## [Data excerpt]

'''

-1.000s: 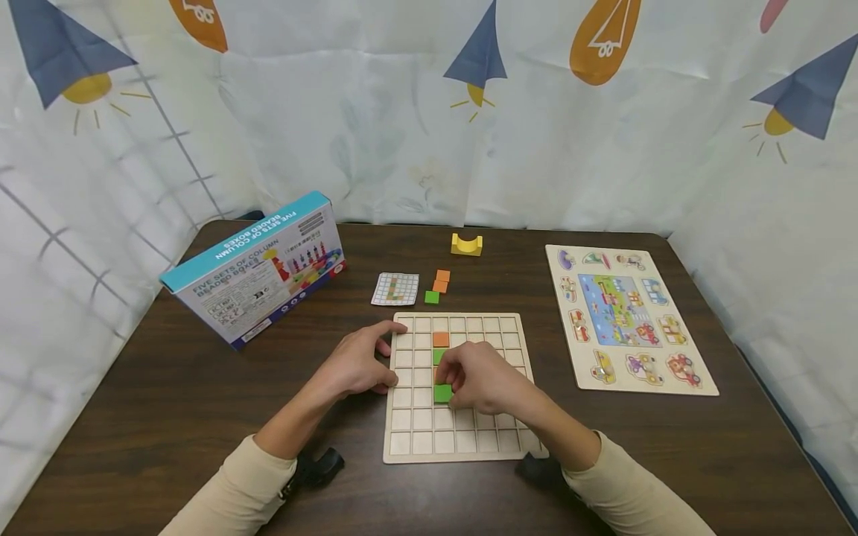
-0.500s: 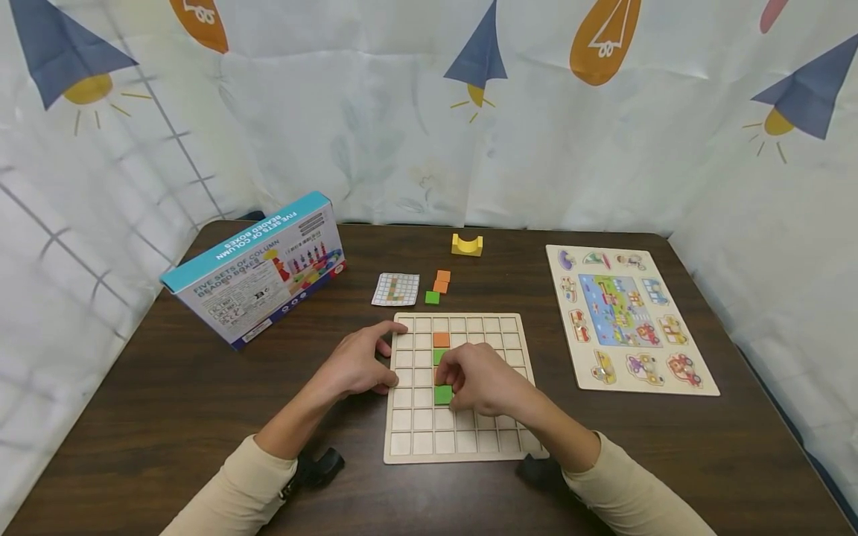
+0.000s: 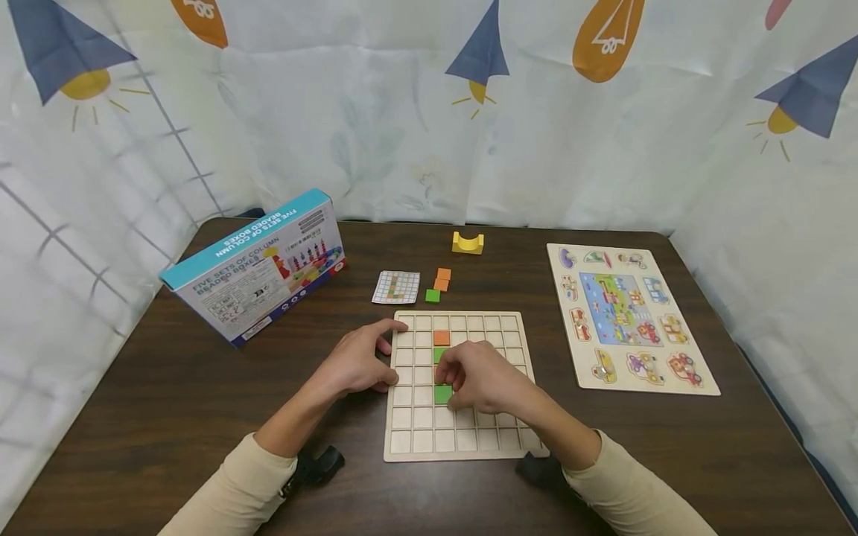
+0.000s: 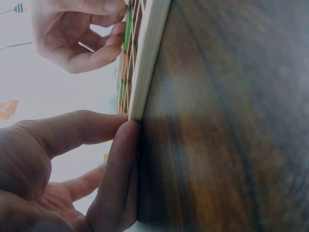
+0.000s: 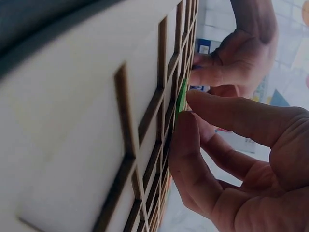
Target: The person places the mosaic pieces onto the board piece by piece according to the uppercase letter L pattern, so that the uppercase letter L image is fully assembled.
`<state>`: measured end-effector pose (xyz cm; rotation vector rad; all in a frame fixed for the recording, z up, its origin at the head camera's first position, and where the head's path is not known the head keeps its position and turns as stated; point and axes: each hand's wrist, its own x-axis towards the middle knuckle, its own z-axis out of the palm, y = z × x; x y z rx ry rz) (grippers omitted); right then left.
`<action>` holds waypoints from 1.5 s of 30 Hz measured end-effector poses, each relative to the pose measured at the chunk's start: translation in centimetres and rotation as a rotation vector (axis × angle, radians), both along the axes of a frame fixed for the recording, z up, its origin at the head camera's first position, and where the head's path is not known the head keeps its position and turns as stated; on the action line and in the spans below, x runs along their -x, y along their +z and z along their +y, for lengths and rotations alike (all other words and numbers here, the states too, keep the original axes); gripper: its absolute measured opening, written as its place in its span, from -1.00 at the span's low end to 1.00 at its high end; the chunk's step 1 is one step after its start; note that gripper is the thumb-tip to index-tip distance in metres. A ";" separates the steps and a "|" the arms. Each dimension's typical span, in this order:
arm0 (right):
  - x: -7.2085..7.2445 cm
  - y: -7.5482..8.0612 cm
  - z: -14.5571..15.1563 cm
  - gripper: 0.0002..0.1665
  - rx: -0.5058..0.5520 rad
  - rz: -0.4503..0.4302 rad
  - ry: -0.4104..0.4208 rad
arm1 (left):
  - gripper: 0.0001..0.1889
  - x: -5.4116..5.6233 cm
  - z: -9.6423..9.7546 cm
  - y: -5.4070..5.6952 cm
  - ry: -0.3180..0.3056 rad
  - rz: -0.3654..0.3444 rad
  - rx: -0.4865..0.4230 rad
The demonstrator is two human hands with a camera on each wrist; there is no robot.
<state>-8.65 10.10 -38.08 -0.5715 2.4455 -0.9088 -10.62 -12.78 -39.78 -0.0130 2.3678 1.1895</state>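
A wooden grid board [image 3: 412, 420] lies at the middle of the table. My left hand [image 3: 358, 361] holds its left edge; in the left wrist view, the thumb and a finger meet at the rim. Curled over the middle column, my right hand [image 3: 484, 378] pinches a green tile [image 3: 442, 394] between thumb and finger. In the right wrist view, both fingertips touch that green tile [image 5: 181, 96] at the board's surface. Farther up the same column are an orange tile [image 3: 441, 338] and another green tile [image 3: 439, 354]. The hand covers the square between the two green tiles in the head view.
Behind the board lie a printed pattern card [image 3: 395, 287], a loose green tile [image 3: 432, 296] and two orange tiles [image 3: 442, 284]. A yellow cradle-shaped block [image 3: 468, 244] stands farther back. To the left leans a cardboard box [image 3: 264, 272]; a picture puzzle board [image 3: 620, 313] lies right.
Both hands and the tiles keep nearly the same places throughout. The whole head view has shifted very slightly.
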 end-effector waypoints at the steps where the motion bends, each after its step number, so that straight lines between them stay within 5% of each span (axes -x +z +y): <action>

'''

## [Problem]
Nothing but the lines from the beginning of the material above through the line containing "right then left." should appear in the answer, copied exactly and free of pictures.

## [Solution to this task]
-1.000s: 
-0.500s: 
+0.000s: 
+0.000s: 
+0.000s: 
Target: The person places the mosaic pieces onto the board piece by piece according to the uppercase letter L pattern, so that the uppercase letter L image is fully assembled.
`<state>`: measured end-effector pose (xyz cm; rotation vector rad; all in a frame fixed for the recording, z up, its origin at the head camera's first position, and where the head's path is not known the head keeps its position and turns as stated; point and axes: each hand's wrist, its own x-axis towards the middle knuckle, its own z-axis out of the palm, y = z × x; x y z rx ry rz) (grippers omitted); right then left.

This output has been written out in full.